◆ **INPUT DATA**

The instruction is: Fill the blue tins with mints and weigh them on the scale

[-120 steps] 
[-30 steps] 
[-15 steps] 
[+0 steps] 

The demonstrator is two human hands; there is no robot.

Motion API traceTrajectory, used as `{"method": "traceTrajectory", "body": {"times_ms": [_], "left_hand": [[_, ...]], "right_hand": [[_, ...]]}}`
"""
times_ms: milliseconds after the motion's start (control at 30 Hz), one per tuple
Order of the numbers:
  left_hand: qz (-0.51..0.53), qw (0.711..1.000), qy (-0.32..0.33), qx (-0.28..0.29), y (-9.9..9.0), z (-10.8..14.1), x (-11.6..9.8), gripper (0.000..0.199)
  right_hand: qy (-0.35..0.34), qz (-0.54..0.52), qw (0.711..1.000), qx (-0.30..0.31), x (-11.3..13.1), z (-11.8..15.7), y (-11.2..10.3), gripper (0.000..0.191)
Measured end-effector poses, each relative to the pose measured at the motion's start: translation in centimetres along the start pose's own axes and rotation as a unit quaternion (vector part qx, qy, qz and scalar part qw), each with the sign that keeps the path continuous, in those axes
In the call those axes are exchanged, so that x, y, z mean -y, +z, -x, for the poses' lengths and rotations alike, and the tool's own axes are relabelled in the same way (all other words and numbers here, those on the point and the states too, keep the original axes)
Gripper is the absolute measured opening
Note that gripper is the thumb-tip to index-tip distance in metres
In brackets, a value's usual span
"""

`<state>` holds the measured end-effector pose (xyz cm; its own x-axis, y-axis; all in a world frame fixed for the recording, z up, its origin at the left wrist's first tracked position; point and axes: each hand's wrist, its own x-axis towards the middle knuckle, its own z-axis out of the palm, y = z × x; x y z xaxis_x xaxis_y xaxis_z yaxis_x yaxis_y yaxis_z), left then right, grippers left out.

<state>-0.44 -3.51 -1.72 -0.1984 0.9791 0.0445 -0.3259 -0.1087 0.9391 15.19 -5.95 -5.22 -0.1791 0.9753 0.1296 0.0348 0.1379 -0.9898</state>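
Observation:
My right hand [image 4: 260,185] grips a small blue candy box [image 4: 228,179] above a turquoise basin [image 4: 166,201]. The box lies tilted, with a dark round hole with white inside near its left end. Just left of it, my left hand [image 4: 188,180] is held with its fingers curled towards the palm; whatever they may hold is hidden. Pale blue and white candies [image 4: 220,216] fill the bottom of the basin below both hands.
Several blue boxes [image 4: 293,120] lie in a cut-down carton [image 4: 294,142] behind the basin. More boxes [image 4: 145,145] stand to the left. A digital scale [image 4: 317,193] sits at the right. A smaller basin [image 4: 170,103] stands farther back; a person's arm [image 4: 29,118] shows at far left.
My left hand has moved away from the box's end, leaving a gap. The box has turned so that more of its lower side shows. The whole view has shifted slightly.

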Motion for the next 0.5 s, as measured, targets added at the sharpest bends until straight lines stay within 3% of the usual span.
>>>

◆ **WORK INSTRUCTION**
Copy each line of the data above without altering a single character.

◆ **WRITTEN REPLY**
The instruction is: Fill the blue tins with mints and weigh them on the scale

[-120 steps] 
[-30 steps] 
[-15 steps] 
[+0 steps] 

The demonstrator is two human hands; there is no robot.

Motion API traceTrajectory, used as `{"method": "traceTrajectory", "body": {"times_ms": [_], "left_hand": [[_, ...]], "right_hand": [[_, ...]]}}`
"""
times_ms: milliseconds after the motion's start (control at 30 Hz), one per tuple
Order of the numbers:
  left_hand: qz (-0.51..0.53), qw (0.711..1.000), qy (-0.32..0.33), qx (-0.28..0.29), y (-9.9..9.0), z (-10.8..14.1), x (-11.6..9.8), gripper (0.000..0.199)
  right_hand: qy (-0.35..0.34), qz (-0.54..0.52), qw (0.711..1.000), qx (-0.30..0.31), x (-11.3..13.1), z (-11.8..15.7), y (-11.2..10.3), gripper (0.000..0.191)
Measured end-effector poses, each relative to the pose measured at the motion's start: translation in centimetres along the start pose's own axes and rotation as a unit quaternion (vector part qx, qy, qz and scalar part qw), each with the sign that keeps the path continuous, in those axes
In the call those axes are exchanged, so that x, y, z mean -y, +z, -x, for the poses' lengths and rotations alike, and the tool's own axes are relabelled in the same way (all other words and numbers here, those on the point and the states too, keep the original axes)
Gripper is the absolute measured opening
Note that gripper is the thumb-tip to index-tip distance in metres
In brackets, a value's usual span
"""

`<state>` holds the measured end-effector pose (xyz cm; its own x-axis, y-axis; all in a world frame fixed for the recording, z up, its origin at the left wrist's first tracked position; point and axes: each hand's wrist, its own x-axis towards the middle knuckle, its own z-axis out of the palm, y = z × x; x y z xaxis_x xaxis_y xaxis_z yaxis_x yaxis_y yaxis_z), left then right, grippers left out.

<state>-0.44 -3.51 -1.72 -0.1984 0.9791 0.0445 -0.3259 -0.1087 0.9391 15.19 -5.95 -5.22 -0.1791 0.9753 0.1296 0.0348 0.1379 -0.9898</state>
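Observation:
My right hand [image 4: 260,185] grips a small blue candy box [image 4: 228,179] above a turquoise basin [image 4: 166,201]. The box lies tilted, with a dark round hole with white inside near its left end. Just left of it, my left hand [image 4: 188,180] is held with its fingers curled towards the palm; whatever they may hold is hidden. Pale blue and white candies [image 4: 220,216] fill the bottom of the basin below both hands.
Several blue boxes [image 4: 293,120] lie in a cut-down carton [image 4: 294,142] behind the basin. More boxes [image 4: 145,145] stand to the left. A digital scale [image 4: 317,193] sits at the right. A smaller basin [image 4: 170,103] stands farther back; a person's arm [image 4: 29,118] shows at far left.
My left hand has moved away from the box's end, leaving a gap. The box has turned so that more of its lower side shows. The whole view has shifted slightly.
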
Motion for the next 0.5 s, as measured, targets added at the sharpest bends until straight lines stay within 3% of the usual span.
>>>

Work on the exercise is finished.